Work item
Of the lines listed below, return exactly those that run from the line containing "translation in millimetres" through the line containing "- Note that", both included.
*** Records for the exercise ***
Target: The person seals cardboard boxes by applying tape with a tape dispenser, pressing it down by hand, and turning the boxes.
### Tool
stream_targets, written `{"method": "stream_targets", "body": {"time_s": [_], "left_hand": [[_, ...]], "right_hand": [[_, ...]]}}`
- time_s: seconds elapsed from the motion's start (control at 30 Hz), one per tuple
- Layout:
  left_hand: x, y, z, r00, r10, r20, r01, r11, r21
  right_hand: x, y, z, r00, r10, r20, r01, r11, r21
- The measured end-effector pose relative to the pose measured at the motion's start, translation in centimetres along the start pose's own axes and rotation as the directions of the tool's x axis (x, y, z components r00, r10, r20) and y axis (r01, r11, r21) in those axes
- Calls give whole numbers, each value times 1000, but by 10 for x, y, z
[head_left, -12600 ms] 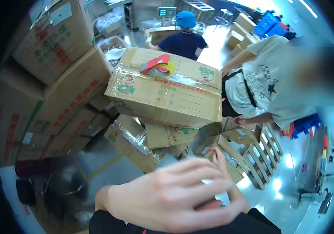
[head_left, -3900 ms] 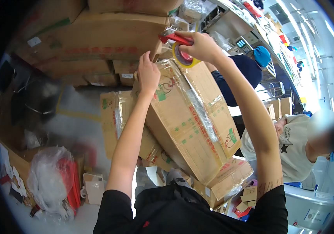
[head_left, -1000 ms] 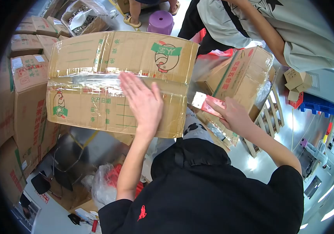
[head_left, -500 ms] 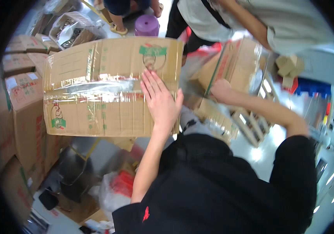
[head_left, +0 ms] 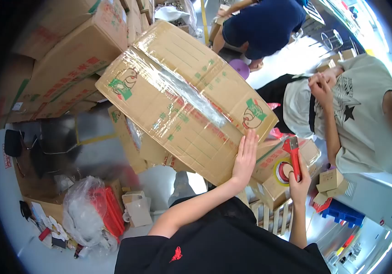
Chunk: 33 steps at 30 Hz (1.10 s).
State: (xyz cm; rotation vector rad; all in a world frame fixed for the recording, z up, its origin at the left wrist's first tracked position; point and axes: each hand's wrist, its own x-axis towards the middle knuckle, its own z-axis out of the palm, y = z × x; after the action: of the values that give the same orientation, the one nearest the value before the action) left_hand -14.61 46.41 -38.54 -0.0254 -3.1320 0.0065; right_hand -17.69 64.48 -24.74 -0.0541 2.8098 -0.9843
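A large cardboard box (head_left: pixel 173 132) lies slanted in front of me, a strip of clear tape running along its middle seam. Flat on the box's lower right end rests my left hand (head_left: pixel 245 160), its fingers stretched out. To the right of the box, my right hand (head_left: pixel 299 181) grips a red tape dispenser (head_left: pixel 294 157) with a yellow-ringed tape roll. The dispenser is apart from the large box, in front of a smaller box (head_left: pixel 271 187) behind it.
Stacked boxes (head_left: pixel 68 68) rise at the left. Two co-workers are near, one in dark blue (head_left: pixel 269 23), one in a light shirt (head_left: pixel 365 118). A purple stool (head_left: pixel 240 68) stands beyond the box. At lower left are a plastic bag (head_left: pixel 84 210) and a chair (head_left: pixel 15 144).
The view has turned, so the box now appears slanted. My left hand stays flat on its right end. My right hand and the dispenser now show clearly at the right, the dispenser upright.
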Motion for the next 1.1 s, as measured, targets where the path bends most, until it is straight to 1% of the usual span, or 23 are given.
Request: {"method": "stream_targets", "body": {"time_s": [0.03,0.07,0.1,0.13,0.17,0.2,0.23,0.27,0.3,0.33,0.37,0.4,0.43,0.47,0.53,0.57,0.6,0.63,0.83,0.93,0.97,1.03,1.1], "left_hand": [[-2,-5,-4,996,84,38,-85,996,28],[-4,-5,-4,997,69,19,-70,997,35],[-15,-5,-1,986,167,-12,-168,986,-15],[-23,-9,0,964,263,-44,-265,962,-65],[-26,-23,-1,967,247,-56,-250,966,-66],[-30,-47,-6,934,353,-55,-337,818,-466],[-35,-71,-7,887,449,-106,-355,517,-779],[-36,-93,-2,944,241,-227,-311,417,-854],[-23,-133,-3,962,100,-254,-272,439,-856],[-4,-184,-12,961,-35,-273,-229,450,-863],[5,-239,-30,946,-253,-204,-85,414,-906],[17,-289,-54,844,-487,-225,38,472,-881],[36,-342,-58,719,-665,-202,149,431,-890],[52,-399,-40,585,-567,-580,261,808,-527],[81,-495,11,457,-428,-780,314,898,-309],[82,-503,15,445,-439,-780,328,891,-314],[83,-505,18,608,-534,-588,394,846,-360],[83,-504,20,725,-592,-352,464,797,-386],[80,-509,15,732,-595,-332,458,790,-407],[83,-508,17,727,-606,-322,474,783,-403],[83,-507,18,727,-606,-323,478,784,-397],[82,-505,18,734,-598,-323,461,787,-409],[84,-508,15,737,-594,-323,466,792,-394]], "right_hand": [[9,-11,-1,995,-100,-6,101,994,47],[30,-22,-1,976,-217,19,215,975,50],[44,-45,4,972,-234,17,233,971,48],[56,-76,13,969,-233,80,222,967,128],[69,-104,26,960,-240,145,208,956,205],[86,-127,40,923,-339,181,314,937,154],[103,-150,56,875,-431,220,417,902,110],[120,-173,74,825,-515,232,510,856,86],[134,-195,93,774,-584,245,588,806,63],[144,-222,111,751,-597,281,596,797,100],[157,-248,129,726,-611,316,603,786,135],[177,-265,152,683,-654,326,658,745,115],[196,-283,174,634,-697,336,712,695,97],[210,-306,194,642,-673,367,706,706,60],[237,-354,231,617,-699,363,752,659,-9],[249,-375,247,581,-743,332,797,602,-46],[259,-397,259,581,-728,363,800,593,-93],[269,-417,268,586,-711,390,800,583,-140],[333,-490,332,448,-491,747,882,380,-278],[334,-498,358,502,-418,757,858,346,-379],[345,-504,375,445,-369,816,891,276,-361],[329,-521,373,577,-265,773,813,283,-509],[292,-548,350,602,-212,769,798,199,-570]]}}
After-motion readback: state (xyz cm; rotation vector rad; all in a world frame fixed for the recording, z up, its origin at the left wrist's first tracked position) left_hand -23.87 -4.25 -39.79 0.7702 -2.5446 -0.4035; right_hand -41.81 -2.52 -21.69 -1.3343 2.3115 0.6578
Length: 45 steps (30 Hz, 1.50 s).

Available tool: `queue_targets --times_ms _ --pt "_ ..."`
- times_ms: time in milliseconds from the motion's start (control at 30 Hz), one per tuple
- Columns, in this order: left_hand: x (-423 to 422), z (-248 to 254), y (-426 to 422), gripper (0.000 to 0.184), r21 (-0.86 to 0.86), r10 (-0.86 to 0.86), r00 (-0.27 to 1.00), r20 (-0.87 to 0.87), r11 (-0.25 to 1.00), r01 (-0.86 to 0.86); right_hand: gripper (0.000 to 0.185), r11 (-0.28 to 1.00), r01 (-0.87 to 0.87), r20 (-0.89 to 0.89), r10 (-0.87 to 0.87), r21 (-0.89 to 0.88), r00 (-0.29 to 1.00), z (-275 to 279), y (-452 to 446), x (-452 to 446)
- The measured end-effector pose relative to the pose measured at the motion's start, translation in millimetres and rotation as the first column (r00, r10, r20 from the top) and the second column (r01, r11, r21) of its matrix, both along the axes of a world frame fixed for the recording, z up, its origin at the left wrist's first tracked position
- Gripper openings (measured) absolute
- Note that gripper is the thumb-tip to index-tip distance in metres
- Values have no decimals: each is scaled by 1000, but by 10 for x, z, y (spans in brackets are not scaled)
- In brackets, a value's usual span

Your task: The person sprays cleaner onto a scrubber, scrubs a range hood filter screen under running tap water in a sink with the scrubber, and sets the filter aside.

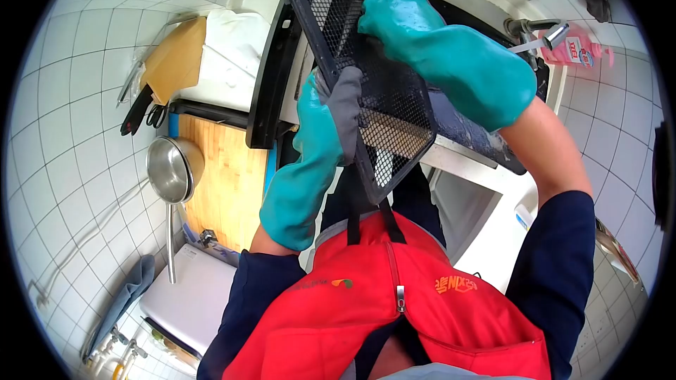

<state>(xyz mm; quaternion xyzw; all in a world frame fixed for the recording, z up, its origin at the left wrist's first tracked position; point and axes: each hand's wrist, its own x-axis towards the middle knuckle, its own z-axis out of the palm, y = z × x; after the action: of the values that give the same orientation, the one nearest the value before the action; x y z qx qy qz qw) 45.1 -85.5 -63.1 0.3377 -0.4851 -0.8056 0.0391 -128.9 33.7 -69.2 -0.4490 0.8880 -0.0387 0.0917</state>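
Observation:
A black wire-mesh tray (394,123) with a solid rim is tilted up in front of me over the sink area. My left hand (324,109), in a teal rubber glove, is closed on the tray's left rim. Something dark grey covers its finger side; whether cloth or part of the glove, I cannot tell. My right hand (398,21), also teal-gloved, is curled closed against the mesh near the tray's upper part. What it holds, if anything, is hidden.
A tap (556,34) and a pink bottle (577,51) stand right of the sink. On the left are a steel saucepan (169,169), a wooden cutting board (218,183), a knife block (176,56) with black-handled tools, and a white appliance lid (190,295).

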Motion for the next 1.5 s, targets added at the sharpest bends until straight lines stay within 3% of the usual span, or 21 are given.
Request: queue_targets --times_ms 133,200,267,367,467,567,600,667,700,767,833,900,933,1000,1100,1200,1300,1333,1367,1467,1500 --pt "3 -2 -109 27 -93 -65 994 87 993 73 23 995 -58 17 60 -78 998 -56 -52 -15" --pt "40 -173 -178 26 -106 -51 999 -3 993 50 21 992 -43 26 46 -115 999 -164 36 4" --pt "24 -189 -231 25 -113 -33 995 -90 993 22 22 897 122 -22 -145 -425 989 -339 276 37" --pt "34 -100 -284 22 -55 22 1000 -15 998 -23 23 897 273 45 -274 -347 961 -317 495 131" --pt "22 -176 -382 19 -258 -41 999 6 965 41 26 888 337 88 -326 -313 941 -248 604 206" --pt "-120 144 -390 22 -229 -123 992 30 965 126 31 880 345 123 -322 -327 939 -244 528 234" --pt "-385 519 -342 21 -19 2 936 353 1000 4 33 878 316 112 -295 -359 949 -215 446 249" --pt "-442 608 -254 21 137 44 758 651 975 -174 37 896 246 40 -249 -370 968 -101 228 250" --pt "-245 387 -225 21 50 27 924 381 997 -50 32 903 228 -8 -248 -364 969 -115 121 233" --pt "-51 200 -225 21 -76 -45 996 74 996 50 22 936 189 -38 -209 -297 977 -52 8 180" --pt "1 157 -216 20 -233 -61 998 28 970 66 20 932 104 -38 -125 -347 991 -81 -21 129" --pt "17 182 -218 22 -153 -73 997 38 985 78 19 898 -48 -48 30 -437 998 -194 -10 46" --pt "27 194 -219 23 -113 -79 996 43 990 84 20 907 67 73 -40 -415 996 -308 -79 58" --pt "134 60 -306 23 -172 -161 986 -33 973 153 20 930 96 109 -60 -355 992 -195 -163 39" --pt "213 109 -407 28 -269 -132 991 -37 956 117 19 927 49 23 -43 -372 999 -112 -61 148" --pt "372 172 -711 33 -324 -78 993 -87 945 46 19 848 277 73 -274 -452 959 -177 380 432" --pt "321 848 -765 37 -296 -266 962 -59 925 237 22 715 526 233 -474 -460 849 -320 963 717" --pt "246 946 -541 40 -181 -50 987 -154 983 22 22 730 605 329 -513 -317 793 -458 1172 792" --pt "169 1019 -523 40 -184 -67 984 -165 982 36 22 725 667 424 -558 -170 714 -560 1288 877" --pt "-102 1311 -365 33 -232 -219 965 -144 955 182 24 608 771 523 -603 -188 603 -369 1452 1055" --pt "-279 1478 -249 33 -339 -308 950 -40 899 278 24 603 773 521 -604 -197 603 -371 1494 1083"
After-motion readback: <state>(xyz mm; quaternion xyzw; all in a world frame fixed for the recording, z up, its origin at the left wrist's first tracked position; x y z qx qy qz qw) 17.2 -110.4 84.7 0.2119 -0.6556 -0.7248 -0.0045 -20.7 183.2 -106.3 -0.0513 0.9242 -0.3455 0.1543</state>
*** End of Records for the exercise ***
Response
- The measured end-effector pose relative to the pose measured at the motion's start, translation in millimetres and rotation as the first column (r00, r10, r20 from the top) and the second column (r01, r11, r21) of its matrix, both along the axes of a world frame fixed for the recording, z up, its origin at the left wrist's first tracked position
- Gripper openings (measured) absolute
- Note that gripper is the thumb-tip to index-tip distance in metres

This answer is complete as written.